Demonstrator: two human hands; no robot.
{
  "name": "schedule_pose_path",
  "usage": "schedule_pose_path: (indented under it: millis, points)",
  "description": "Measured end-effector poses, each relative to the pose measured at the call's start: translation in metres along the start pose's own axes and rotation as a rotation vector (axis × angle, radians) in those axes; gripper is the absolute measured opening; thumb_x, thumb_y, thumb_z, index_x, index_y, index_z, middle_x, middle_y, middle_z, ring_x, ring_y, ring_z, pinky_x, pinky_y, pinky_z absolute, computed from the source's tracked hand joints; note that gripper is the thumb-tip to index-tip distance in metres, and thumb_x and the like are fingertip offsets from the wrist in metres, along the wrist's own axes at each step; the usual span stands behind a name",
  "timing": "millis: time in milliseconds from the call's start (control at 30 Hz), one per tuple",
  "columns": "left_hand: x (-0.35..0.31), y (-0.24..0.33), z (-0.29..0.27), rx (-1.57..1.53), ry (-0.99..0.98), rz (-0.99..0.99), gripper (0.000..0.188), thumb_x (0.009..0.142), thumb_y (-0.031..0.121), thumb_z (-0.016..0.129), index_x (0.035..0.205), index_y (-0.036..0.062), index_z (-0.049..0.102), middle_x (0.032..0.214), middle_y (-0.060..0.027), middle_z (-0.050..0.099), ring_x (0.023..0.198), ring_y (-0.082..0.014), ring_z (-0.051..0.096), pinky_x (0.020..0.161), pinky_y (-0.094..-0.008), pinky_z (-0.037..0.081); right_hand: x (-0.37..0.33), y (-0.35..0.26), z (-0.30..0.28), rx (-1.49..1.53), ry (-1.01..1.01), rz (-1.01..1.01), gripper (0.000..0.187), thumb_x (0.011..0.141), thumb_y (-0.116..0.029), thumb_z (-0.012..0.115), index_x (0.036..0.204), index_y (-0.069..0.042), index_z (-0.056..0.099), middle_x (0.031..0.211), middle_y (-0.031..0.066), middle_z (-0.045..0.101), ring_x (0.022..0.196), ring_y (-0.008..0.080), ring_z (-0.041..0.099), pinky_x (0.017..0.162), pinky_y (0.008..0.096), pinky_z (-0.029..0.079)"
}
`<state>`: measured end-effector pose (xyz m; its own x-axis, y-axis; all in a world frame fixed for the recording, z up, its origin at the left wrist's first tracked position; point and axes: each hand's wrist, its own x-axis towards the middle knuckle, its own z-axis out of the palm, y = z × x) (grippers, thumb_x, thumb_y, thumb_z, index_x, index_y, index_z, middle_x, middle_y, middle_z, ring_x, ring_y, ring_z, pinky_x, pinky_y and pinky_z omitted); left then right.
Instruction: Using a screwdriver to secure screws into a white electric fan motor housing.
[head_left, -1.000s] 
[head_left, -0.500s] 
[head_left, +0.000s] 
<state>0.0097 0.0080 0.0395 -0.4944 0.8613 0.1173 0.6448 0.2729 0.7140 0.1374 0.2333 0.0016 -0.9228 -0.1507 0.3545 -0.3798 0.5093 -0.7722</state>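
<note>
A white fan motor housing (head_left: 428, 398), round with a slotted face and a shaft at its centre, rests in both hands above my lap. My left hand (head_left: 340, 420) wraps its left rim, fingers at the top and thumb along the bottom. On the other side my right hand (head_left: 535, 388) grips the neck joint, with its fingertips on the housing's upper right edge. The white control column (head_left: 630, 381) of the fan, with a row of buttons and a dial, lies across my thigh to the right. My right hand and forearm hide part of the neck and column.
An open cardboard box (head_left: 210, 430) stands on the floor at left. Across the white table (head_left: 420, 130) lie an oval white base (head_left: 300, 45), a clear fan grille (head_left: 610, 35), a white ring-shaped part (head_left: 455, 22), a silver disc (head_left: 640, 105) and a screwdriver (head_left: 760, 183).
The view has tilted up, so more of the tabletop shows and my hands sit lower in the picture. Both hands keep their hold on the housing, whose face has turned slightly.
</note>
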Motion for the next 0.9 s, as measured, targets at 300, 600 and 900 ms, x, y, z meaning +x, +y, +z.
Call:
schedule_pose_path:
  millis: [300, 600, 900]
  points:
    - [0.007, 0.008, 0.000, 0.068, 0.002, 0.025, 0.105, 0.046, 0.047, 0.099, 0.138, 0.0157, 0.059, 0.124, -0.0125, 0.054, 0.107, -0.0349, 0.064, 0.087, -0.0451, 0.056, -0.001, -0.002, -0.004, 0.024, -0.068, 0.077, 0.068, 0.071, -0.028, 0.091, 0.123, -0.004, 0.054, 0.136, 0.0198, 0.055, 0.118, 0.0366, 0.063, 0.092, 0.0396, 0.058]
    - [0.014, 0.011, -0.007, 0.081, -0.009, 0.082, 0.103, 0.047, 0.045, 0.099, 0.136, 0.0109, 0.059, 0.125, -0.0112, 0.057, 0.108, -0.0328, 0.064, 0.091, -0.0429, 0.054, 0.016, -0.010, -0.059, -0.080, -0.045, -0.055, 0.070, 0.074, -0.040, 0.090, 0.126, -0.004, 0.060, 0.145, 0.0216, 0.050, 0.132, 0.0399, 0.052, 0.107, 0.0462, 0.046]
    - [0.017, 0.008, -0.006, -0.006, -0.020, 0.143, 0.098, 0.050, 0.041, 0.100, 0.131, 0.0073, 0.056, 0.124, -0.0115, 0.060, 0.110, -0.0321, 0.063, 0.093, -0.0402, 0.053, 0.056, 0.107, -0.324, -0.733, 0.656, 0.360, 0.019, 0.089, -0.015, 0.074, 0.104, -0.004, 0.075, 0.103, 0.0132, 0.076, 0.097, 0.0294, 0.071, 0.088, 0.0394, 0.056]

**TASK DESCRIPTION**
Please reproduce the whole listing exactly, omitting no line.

**RESPONSE AREA**
Demonstrator: two human hands; no robot.
{
  "name": "schedule_pose_path",
  "usage": "schedule_pose_path: (indented under it: millis, points)",
  "description": "Measured end-effector poses, each relative to the pose measured at the call's start: translation in metres along the start pose's own axes and rotation as a rotation vector (axis × angle, radians) in those axes; gripper is the absolute measured opening; thumb_x, thumb_y, thumb_z, index_x, index_y, index_z, middle_x, middle_y, middle_z, ring_x, ring_y, ring_z, pinky_x, pinky_y, pinky_z absolute, computed from the source's tracked hand joints; note that gripper is the thumb-tip to index-tip distance in metres, and thumb_x and the like are fingertip offsets from the wrist in metres, along the wrist's own axes at each step; the usual span stands behind a name",
  "timing": "millis: time in milliseconds from the call's start (control at 30 Hz), one per tuple",
  "columns": "left_hand: x (-0.35..0.31), y (-0.24..0.33), z (-0.29..0.27), rx (-1.57..1.53), ry (-0.99..0.98), rz (-0.99..0.99), gripper (0.000..0.188), thumb_x (0.009..0.142), thumb_y (-0.031..0.121), thumb_z (-0.016..0.129), index_x (0.035..0.205), index_y (-0.036..0.062), index_z (-0.049..0.102), middle_x (0.032..0.214), middle_y (-0.060..0.027), middle_z (-0.050..0.099), ring_x (0.023..0.198), ring_y (-0.082..0.014), ring_z (-0.051..0.096), pinky_x (0.020..0.161), pinky_y (-0.094..-0.008), pinky_z (-0.037..0.081); right_hand: x (-0.37..0.33), y (-0.35..0.26), z (-0.30..0.28), rx (-1.49..1.53), ry (-1.01..1.01), rz (-1.01..1.01), gripper (0.000..0.187), thumb_x (0.011..0.141), thumb_y (-0.116..0.029), thumb_z (-0.012..0.115), index_x (0.036..0.204), index_y (-0.069..0.042), index_z (-0.056..0.099), middle_x (0.031..0.211), middle_y (-0.031..0.066), middle_z (-0.045..0.101), ring_x (0.022..0.196), ring_y (-0.008..0.080), ring_z (-0.041..0.099), pinky_x (0.017..0.162), pinky_y (0.008..0.096), pinky_z (-0.029..0.079)"
}
`<state>`: measured end-effector pose (xyz m; its own x-axis, y-axis; all in a world frame fixed for the recording, z up, its origin at the left wrist's first tracked position; point and axes: each hand's wrist, its own x-axis towards the middle knuckle, its own z-axis out of the palm, y = z × x) (grippers, thumb_x, thumb_y, thumb_z, index_x, index_y, index_z, middle_x, middle_y, middle_z, ring_x, ring_y, ring_z, pinky_x, pinky_y and pinky_z omitted); left then right.
Instruction: Using a screwdriver to secure screws into a white electric fan motor housing.
[head_left, -1.000s] 
[head_left, -0.500s] 
[head_left, +0.000s] 
<state>0.0097 0.0080 0.0395 -0.4944 0.8613 0.1173 0.6448 0.2729 0.7140 0.1374 0.2333 0.0016 -0.9228 -0.1507 0.3545 -0.3798 0.5093 -0.7722</state>
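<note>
A white fan motor housing (head_left: 428, 398), round with a slotted face and a shaft at its centre, rests in both hands above my lap. My left hand (head_left: 340, 420) wraps its left rim, fingers at the top and thumb along the bottom. On the other side my right hand (head_left: 535, 388) grips the neck joint, with its fingertips on the housing's upper right edge. The white control column (head_left: 630, 381) of the fan, with a row of buttons and a dial, lies across my thigh to the right. My right hand and forearm hide part of the neck and column.
An open cardboard box (head_left: 210, 430) stands on the floor at left. Across the white table (head_left: 420, 130) lie an oval white base (head_left: 300, 45), a clear fan grille (head_left: 610, 35), a white ring-shaped part (head_left: 455, 22), a silver disc (head_left: 640, 105) and a screwdriver (head_left: 760, 183).
The view has tilted up, so more of the tabletop shows and my hands sit lower in the picture. Both hands keep their hold on the housing, whose face has turned slightly.
</note>
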Motion for the next 0.9 s, as measured, targets at 300, 600 and 900 ms, x, y, z meaning +x, +y, +z.
Call:
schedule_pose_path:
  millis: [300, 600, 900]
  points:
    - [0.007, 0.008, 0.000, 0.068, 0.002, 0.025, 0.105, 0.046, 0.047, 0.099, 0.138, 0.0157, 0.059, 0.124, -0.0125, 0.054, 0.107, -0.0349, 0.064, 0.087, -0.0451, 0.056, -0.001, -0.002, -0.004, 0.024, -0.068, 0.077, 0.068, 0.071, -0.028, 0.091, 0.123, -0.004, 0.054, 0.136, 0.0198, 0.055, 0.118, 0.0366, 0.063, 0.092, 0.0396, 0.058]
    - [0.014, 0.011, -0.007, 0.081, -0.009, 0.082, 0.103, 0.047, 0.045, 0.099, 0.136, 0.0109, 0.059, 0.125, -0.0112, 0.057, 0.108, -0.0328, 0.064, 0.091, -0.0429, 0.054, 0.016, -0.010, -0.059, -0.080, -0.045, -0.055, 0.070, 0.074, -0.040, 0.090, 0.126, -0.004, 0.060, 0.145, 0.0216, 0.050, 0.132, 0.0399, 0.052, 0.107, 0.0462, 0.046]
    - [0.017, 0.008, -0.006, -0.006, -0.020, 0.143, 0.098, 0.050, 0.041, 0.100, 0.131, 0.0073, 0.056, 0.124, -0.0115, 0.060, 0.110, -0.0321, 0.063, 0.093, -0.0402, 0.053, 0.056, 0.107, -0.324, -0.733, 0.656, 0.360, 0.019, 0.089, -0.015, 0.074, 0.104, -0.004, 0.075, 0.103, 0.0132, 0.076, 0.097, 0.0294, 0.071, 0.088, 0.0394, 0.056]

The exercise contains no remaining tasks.